■ Instructions for the task ■
Could you please write out the data shown below, exactly and in full?
►
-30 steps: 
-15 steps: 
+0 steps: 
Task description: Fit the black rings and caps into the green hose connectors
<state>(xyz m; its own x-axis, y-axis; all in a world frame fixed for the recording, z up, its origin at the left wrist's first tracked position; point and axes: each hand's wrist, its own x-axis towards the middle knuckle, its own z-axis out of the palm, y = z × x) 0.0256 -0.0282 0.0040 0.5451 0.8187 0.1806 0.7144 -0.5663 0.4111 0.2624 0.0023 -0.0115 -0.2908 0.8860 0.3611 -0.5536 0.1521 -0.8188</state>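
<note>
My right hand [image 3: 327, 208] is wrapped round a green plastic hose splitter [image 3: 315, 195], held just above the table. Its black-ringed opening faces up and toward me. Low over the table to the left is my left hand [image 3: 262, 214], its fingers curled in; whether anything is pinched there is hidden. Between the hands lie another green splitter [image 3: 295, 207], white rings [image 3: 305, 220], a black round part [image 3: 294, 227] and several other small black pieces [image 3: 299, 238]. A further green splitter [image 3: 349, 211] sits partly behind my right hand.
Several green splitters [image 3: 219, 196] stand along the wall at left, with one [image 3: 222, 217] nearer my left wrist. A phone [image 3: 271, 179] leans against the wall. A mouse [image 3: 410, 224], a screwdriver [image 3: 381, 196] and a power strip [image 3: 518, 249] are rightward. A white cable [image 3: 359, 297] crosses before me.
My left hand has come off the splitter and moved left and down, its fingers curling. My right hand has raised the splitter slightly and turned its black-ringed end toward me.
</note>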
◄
■ Exercise response ■
-30 steps: 
-15 steps: 
+0 steps: 
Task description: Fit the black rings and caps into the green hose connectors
<state>(xyz m; its own x-axis, y-axis; all in a world frame fixed for the recording, z up, its origin at the left wrist's first tracked position; point and axes: each hand's wrist, its own x-axis towards the middle knuckle, its own z-axis out of the palm, y = z × x) 0.0256 -0.0282 0.0040 0.5451 0.8187 0.1806 0.7144 -0.5663 0.4111 0.2624 0.0023 -0.0115 -0.2908 0.8860 0.3611 -0.5536 0.1521 -0.8188</state>
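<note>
My right hand [image 3: 327, 208] is wrapped round a green plastic hose splitter [image 3: 315, 195], held just above the table. Its black-ringed opening faces up and toward me. Low over the table to the left is my left hand [image 3: 262, 214], its fingers curled in; whether anything is pinched there is hidden. Between the hands lie another green splitter [image 3: 295, 207], white rings [image 3: 305, 220], a black round part [image 3: 294, 227] and several other small black pieces [image 3: 299, 238]. A further green splitter [image 3: 349, 211] sits partly behind my right hand.
Several green splitters [image 3: 219, 196] stand along the wall at left, with one [image 3: 222, 217] nearer my left wrist. A phone [image 3: 271, 179] leans against the wall. A mouse [image 3: 410, 224], a screwdriver [image 3: 381, 196] and a power strip [image 3: 518, 249] are rightward. A white cable [image 3: 359, 297] crosses before me.
My left hand has come off the splitter and moved left and down, its fingers curling. My right hand has raised the splitter slightly and turned its black-ringed end toward me.
</note>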

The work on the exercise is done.